WHAT YOU ARE ASKED TO DO:
The full listing, exactly as written and with no images, is the expected output.

+++ INPUT DATA

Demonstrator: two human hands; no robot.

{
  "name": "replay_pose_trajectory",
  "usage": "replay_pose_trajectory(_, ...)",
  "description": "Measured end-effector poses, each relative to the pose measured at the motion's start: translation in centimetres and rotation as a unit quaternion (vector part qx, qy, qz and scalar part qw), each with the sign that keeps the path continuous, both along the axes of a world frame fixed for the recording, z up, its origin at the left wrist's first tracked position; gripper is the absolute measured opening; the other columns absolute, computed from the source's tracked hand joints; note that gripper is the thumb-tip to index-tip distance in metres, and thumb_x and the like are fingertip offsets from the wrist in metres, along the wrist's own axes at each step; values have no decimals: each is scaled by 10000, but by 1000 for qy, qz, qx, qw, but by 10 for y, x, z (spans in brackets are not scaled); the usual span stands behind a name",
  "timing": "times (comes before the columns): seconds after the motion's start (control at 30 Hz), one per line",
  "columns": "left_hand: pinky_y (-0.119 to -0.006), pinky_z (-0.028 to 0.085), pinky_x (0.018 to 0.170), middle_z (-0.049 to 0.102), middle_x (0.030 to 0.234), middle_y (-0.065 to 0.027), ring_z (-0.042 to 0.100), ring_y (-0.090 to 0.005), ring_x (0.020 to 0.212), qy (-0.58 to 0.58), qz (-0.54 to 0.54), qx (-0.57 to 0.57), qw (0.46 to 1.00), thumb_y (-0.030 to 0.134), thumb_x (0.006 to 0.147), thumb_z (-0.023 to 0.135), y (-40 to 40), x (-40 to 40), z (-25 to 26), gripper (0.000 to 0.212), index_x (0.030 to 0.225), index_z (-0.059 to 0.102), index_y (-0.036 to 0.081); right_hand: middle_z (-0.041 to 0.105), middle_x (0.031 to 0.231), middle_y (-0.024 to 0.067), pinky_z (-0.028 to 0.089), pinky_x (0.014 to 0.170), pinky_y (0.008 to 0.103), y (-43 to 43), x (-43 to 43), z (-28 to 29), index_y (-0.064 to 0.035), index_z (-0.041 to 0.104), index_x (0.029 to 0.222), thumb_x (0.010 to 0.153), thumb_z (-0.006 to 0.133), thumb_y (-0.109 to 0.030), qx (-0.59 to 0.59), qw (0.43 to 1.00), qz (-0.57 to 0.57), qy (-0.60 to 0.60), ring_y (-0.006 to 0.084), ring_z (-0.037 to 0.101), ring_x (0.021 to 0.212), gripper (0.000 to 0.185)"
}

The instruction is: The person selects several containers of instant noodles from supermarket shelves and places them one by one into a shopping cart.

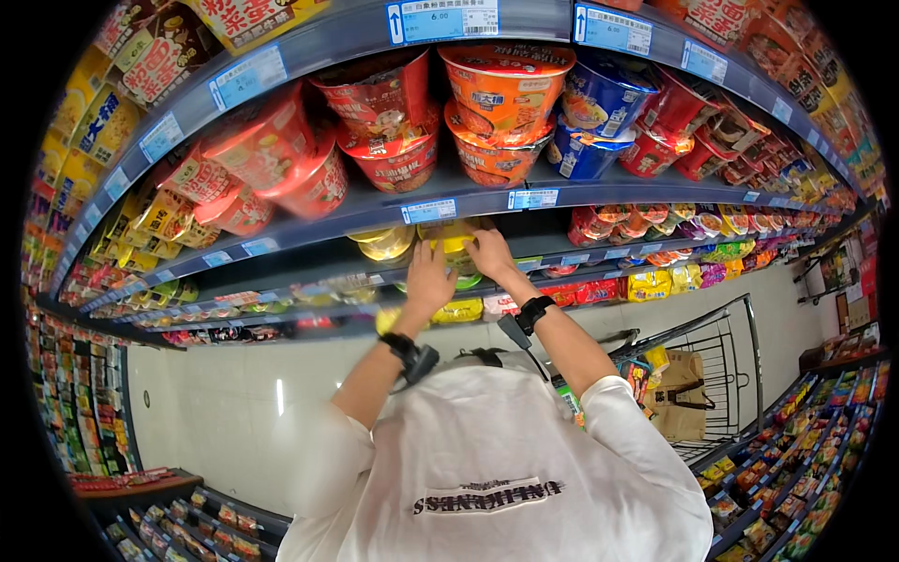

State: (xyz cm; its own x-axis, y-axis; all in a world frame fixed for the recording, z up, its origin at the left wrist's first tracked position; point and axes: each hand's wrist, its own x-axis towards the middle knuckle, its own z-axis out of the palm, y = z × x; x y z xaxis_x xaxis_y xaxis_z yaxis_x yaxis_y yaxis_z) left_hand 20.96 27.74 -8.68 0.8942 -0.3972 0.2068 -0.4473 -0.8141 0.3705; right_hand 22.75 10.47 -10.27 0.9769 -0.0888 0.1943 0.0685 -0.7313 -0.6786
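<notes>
In the head view, both my hands reach onto the shelf below the large noodle buckets. My left hand [430, 274] lies along the left side of a yellow instant noodle tub [458, 244], fingers pointing up. On the tub's right side is my right hand [490, 251], its fingers bent over the edge. The shelf lip above hides part of the tub and some fingertips. More yellow tubs [385, 244] stand just left of my left hand. Each wrist wears a black strap with a device.
Stacked orange noodle buckets [502, 105] stand on the shelf above my hands, behind a protruding shelf edge with price tags. Bagged noodles [650, 284] line a lower shelf. A metal shopping cart [755, 365] holding a brown paper bag [678, 393] stands at my right.
</notes>
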Motion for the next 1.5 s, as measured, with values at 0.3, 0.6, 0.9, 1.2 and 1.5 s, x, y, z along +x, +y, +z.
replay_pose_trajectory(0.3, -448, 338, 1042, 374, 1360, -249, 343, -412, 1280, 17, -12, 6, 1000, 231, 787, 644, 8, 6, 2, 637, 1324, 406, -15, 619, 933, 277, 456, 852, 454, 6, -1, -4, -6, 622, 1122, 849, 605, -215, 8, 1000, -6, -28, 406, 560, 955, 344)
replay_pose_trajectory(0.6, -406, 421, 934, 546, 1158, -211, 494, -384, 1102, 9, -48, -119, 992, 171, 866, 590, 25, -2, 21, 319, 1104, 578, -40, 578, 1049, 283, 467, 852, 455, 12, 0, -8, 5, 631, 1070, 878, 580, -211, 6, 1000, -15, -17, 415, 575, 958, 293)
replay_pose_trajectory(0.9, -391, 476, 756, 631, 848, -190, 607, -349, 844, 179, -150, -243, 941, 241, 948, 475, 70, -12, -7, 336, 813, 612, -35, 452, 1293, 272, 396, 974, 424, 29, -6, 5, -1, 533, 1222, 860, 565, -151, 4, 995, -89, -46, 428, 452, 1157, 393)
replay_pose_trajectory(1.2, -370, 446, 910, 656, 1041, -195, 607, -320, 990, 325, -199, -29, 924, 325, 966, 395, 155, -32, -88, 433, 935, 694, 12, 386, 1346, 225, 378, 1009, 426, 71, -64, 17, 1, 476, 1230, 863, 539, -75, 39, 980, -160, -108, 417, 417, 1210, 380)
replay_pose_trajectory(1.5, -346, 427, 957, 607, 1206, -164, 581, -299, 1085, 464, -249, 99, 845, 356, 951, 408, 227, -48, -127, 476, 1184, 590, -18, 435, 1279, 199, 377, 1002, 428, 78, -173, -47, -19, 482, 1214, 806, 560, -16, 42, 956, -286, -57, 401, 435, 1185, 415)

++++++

ANSWER SPACE:
Demonstrator: two human hands; no robot.

{
  "name": "replay_pose_trajectory",
  "usage": "replay_pose_trajectory(_, ...)",
  "description": "Measured end-effector poses, each relative to the pose measured at the motion's start: translation in centimetres and rotation as a unit quaternion (vector part qx, qy, qz and scalar part qw), each with the sign that keeps the path continuous, both along the axes of a world frame fixed for the recording, z up, its origin at the left wrist's first tracked position; gripper is the absolute measured opening; the other columns absolute, computed from the source's tracked hand joints; note that gripper is the thumb-tip to index-tip distance in metres, and thumb_x and the like are fingertip offsets from the wrist in metres, along the wrist's own axes at each step; values have no decimals: each is scaled by 10000, but by 1000 for qy, qz, qx, qw, but by 10 for y, x, z (spans in brackets are not scaled); the usual span stands behind a name",
  "timing": "times (comes before the columns): seconds after the motion's start (control at 30 Hz), one per line",
  "columns": "left_hand: pinky_y (-0.119 to -0.006), pinky_z (-0.028 to 0.085), pinky_x (0.018 to 0.170), middle_z (-0.049 to 0.102), middle_x (0.030 to 0.234), middle_y (-0.065 to 0.027), ring_z (-0.042 to 0.100), ring_y (-0.090 to 0.005), ring_x (0.020 to 0.212), qy (-0.58 to 0.58), qz (-0.54 to 0.54), qx (-0.57 to 0.57), qw (0.46 to 1.00), thumb_y (-0.030 to 0.134), thumb_x (0.006 to 0.147), thumb_z (-0.023 to 0.135), y (-40 to 40), x (-40 to 40), z (-25 to 26), gripper (0.000 to 0.212), index_x (0.030 to 0.225), index_z (-0.059 to 0.102), index_y (-0.036 to 0.081); right_hand: middle_z (-0.041 to 0.105), middle_x (0.031 to 0.231), middle_y (-0.024 to 0.067), pinky_z (-0.028 to 0.089), pinky_x (0.014 to 0.170), pinky_y (0.008 to 0.103), y (-43 to 43), x (-43 to 43), z (-28 to 29), index_y (-0.064 to 0.035), index_z (-0.041 to 0.104), index_x (0.029 to 0.222), thumb_x (0.010 to 0.153), thumb_z (-0.006 to 0.133), thumb_y (-0.109 to 0.030), qx (-0.59 to 0.59), qw (0.43 to 1.00), qz (-0.57 to 0.57), qy (-0.60 to 0.60), ring_y (-0.006 to 0.084), ring_z (-0.037 to 0.101), ring_x (0.021 to 0.212), gripper (0.000 to 0.185)"
}

The instruction is: The person selects several containers of instant noodles from supermarket shelves and places them one by one into a shopping cart.


State: (xyz cm; its own x-axis, y-axis; all in a world frame fixed for the recording, z up, its origin at the left wrist's first tracked position; point and axes: each hand's wrist, its own x-axis towards the middle knuckle, its own z-axis out of the palm, y = z × x; x y z xaxis_x xaxis_y xaxis_z yaxis_x yaxis_y yaxis_z) left_hand 20.96 27.74 -8.68 0.8942 -0.3972 0.2068 -0.4473 -0.8141 0.3705; right_hand 22.75 10.47 -10.27 0.9769 -0.0888 0.1943 0.0685 -0.7313 -0.6786
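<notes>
In the head view, both my hands reach onto the shelf below the large noodle buckets. My left hand [430, 274] lies along the left side of a yellow instant noodle tub [458, 244], fingers pointing up. On the tub's right side is my right hand [490, 251], its fingers bent over the edge. The shelf lip above hides part of the tub and some fingertips. More yellow tubs [385, 244] stand just left of my left hand. Each wrist wears a black strap with a device.
Stacked orange noodle buckets [502, 105] stand on the shelf above my hands, behind a protruding shelf edge with price tags. Bagged noodles [650, 284] line a lower shelf. A metal shopping cart [755, 365] holding a brown paper bag [678, 393] stands at my right.
</notes>
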Motion for the next 1.5 s, as measured, with values at 0.3, 0.6, 0.9, 1.2 and 1.5 s, x, y, z along +x, +y, +z.
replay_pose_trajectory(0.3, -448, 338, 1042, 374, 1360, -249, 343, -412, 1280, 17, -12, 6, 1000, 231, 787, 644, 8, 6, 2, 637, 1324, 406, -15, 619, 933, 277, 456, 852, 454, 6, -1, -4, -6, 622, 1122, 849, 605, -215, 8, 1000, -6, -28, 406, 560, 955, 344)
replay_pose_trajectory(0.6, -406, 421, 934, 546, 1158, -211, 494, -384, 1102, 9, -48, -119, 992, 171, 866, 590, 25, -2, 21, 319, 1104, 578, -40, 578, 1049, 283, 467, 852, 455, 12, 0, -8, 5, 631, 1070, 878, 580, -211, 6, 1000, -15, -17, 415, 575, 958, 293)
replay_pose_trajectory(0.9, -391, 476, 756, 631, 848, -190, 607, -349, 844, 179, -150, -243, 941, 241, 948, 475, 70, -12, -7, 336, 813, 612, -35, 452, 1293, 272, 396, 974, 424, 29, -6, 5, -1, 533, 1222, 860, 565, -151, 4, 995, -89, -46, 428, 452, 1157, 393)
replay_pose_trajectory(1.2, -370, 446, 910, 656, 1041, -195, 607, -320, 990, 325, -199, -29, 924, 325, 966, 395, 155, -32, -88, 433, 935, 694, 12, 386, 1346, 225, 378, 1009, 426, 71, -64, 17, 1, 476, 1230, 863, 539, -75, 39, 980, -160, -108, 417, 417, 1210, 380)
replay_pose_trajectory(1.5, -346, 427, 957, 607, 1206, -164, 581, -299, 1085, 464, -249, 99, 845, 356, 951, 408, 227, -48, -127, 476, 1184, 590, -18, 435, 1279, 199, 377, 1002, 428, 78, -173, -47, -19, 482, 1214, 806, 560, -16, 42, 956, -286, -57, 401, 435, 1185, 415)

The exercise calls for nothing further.